Your thoughts on LLMs, AI and creativity?
Personally, I’ve had so much fun with GenAI, including image, video, and audio models. I think the best way to think about this is that the models are better than the average person. For me, I’m below average at drawing or creating animations, but I’m above average when it comes to writing. This means I can have creative ideas for an image, the model will bring these to life in seconds, and I am very impressed. But for writing, I’m often frustrated with the boring ideas, although it helps me find blind spots in my overall narrative. The reason for this is that LLMs are just bundles of math finding the most probable answer to the prompt. Human creativity —from the arts, to business, to science— typically comes from the novel combinations of ideas, something that is very difficult for LLMs to do today. I believe the best way to think about this is that the employees who adopt AI will be more productive and creative— the LLM removes their potential weaknesses, and works like a sparring partner when brainstorming.
You and Sam Altman agree on the idea of rethinking the global economy. Say more?
Generative AI greatly changes worker productivity, including the full automation of many tasks that you would typically hire more people to handle as a business scales. The easiest way to think about this is to look at what tasks or jobs a company currently outsources to agencies or vendors, especially ones in developing nations where skill requirements and costs are lower. Over this coming decade you will see work that used to be outsourced to global labor markets move to AI and move under the supervision of employees at an organization’s HQ.
As the models improve, workers will become more productive, meaning that businesses will need fewer employees performing the same tasks. Solo entrepreneurs and small businesses have the most to gain from these technologies, as they will enable them to stay smaller and leaner for longer, while still growing revenue. For large, white-collar organizations, the idea of measuring management impact by the number of employees under a manager’s span of control will quickly become outdated.

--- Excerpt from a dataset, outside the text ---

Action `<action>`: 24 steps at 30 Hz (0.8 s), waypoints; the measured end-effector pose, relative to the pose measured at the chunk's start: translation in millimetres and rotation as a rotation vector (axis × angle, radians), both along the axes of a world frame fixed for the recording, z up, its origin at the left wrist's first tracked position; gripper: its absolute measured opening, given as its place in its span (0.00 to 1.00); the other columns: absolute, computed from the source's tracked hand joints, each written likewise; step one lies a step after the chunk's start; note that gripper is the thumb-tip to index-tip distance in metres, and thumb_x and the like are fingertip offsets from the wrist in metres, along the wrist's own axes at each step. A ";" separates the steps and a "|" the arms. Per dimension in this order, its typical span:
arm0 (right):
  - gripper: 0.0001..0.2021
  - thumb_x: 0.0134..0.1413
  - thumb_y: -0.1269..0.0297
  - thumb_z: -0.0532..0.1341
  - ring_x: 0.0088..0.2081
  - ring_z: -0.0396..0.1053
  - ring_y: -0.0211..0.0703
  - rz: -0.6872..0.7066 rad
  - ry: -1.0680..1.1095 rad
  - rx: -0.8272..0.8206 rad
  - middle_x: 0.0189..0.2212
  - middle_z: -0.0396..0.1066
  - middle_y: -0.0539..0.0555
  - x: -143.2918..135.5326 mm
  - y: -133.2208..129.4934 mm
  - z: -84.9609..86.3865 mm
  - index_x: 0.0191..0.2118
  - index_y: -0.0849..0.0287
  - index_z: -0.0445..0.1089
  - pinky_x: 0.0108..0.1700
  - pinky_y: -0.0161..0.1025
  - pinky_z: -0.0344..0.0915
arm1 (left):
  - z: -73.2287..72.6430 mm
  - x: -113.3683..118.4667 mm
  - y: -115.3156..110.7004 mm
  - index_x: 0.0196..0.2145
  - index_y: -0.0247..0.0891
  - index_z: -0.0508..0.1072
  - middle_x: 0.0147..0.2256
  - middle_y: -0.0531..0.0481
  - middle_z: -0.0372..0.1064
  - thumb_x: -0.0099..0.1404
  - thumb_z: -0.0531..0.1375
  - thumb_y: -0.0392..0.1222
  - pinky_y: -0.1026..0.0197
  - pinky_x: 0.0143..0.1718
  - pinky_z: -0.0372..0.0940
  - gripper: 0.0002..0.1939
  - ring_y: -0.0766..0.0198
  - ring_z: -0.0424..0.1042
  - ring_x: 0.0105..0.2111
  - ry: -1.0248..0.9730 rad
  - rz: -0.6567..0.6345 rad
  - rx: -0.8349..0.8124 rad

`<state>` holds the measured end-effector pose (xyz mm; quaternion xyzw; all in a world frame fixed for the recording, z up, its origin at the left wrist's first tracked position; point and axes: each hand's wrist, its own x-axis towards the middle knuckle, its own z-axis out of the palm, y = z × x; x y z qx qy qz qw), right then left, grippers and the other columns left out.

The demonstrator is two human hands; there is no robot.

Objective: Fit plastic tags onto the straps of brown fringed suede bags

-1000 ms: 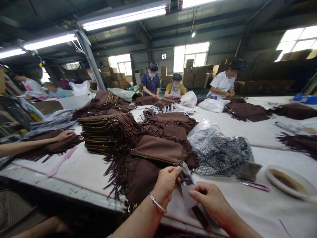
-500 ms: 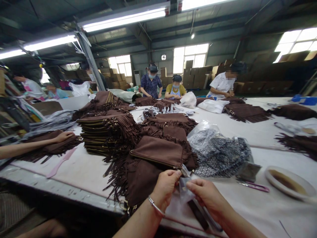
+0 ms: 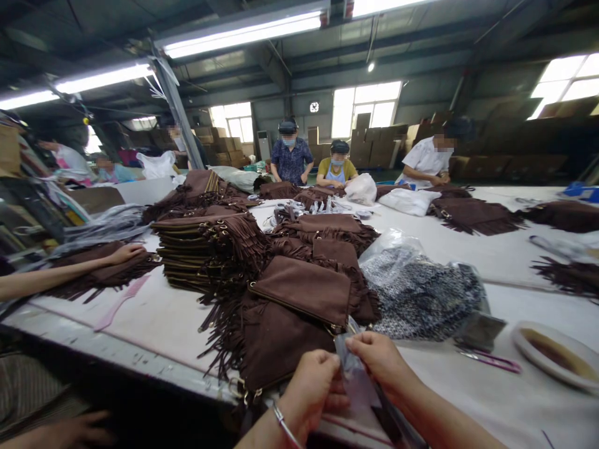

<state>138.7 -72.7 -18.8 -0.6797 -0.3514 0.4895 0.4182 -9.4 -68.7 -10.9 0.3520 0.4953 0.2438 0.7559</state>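
My right hand (image 3: 380, 360) pinches the upper part of a clear plastic sleeve (image 3: 354, 373). A dark strap (image 3: 390, 419) shows inside or under the sleeve's lower end; I cannot tell which. Thumb and forefinger of my left hand (image 3: 311, 383) are closed at the sleeve's left edge, with the other fingers curled below. A metal bangle is on that wrist. Just beyond my hands lies a brown zipped pouch (image 3: 302, 288) on top of a brown fringed bag (image 3: 276, 343). The sleeve's upper tip lies by the pouch's zip end.
A stack of brown fringed bags (image 3: 187, 255) stands to the left, near a pink comb (image 3: 122, 304). On the right are a plastic bag of speckled fabric (image 3: 421, 299), purple-handled snips (image 3: 493, 360) and a roll of tape (image 3: 556, 355). A co-worker's hand (image 3: 126, 252) rests on a bag.
My left hand has moved slightly down, away from the pouch's zip end, to the sleeve's edge. My right hand has shifted a little up the sleeve. The view has turned slightly left.
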 end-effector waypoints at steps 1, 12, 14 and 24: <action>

While I remain optimistic about these changes and the new opportunities that generative AI will unlock, it does represent a large change to the global economy. Klu met with UK officials last week to discuss AI Safety and I believe the countries investing in education, immigration, and infrastructure policy today will be best suited to contend with these coming changes. This won’t happen overnight, but if we face these changes head on, we can help transition the economy smoothly.

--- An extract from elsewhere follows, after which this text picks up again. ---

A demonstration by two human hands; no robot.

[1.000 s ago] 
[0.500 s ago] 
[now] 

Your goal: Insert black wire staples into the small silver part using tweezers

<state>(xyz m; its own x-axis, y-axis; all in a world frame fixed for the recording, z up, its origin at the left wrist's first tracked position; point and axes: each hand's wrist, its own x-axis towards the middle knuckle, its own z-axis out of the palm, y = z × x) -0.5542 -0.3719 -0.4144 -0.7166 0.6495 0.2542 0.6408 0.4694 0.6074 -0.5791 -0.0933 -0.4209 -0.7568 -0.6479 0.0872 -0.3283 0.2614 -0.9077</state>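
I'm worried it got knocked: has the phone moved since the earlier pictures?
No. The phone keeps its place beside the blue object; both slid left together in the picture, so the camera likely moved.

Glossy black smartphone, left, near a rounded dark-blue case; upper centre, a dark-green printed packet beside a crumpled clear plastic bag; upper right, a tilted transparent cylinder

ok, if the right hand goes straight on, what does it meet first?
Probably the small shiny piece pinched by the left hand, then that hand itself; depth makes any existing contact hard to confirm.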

Is there anything else that you would like to share with the CyberTalk.org audience?
Expect to see more security news regarding LLMs. These systems are like any other software and I anticipate both poorly built software and bad actors who want to exploit these systems. The two exploits that I track closely are very similar to buffer overflows. One enables an attacker to potentially bypass and hijack that prompt sent to an LLM, the other bypasses the model’s alignment tuning, which prevents it from answering questions like, “how can I build a bomb?” We’ve also seen projects like GPT4All leak API keys to give people free access to paid LLM APIs. These leaks typically come from the keys being stored in the front-end or local cache, which is a security risk completely unrelated to AI or LLMs.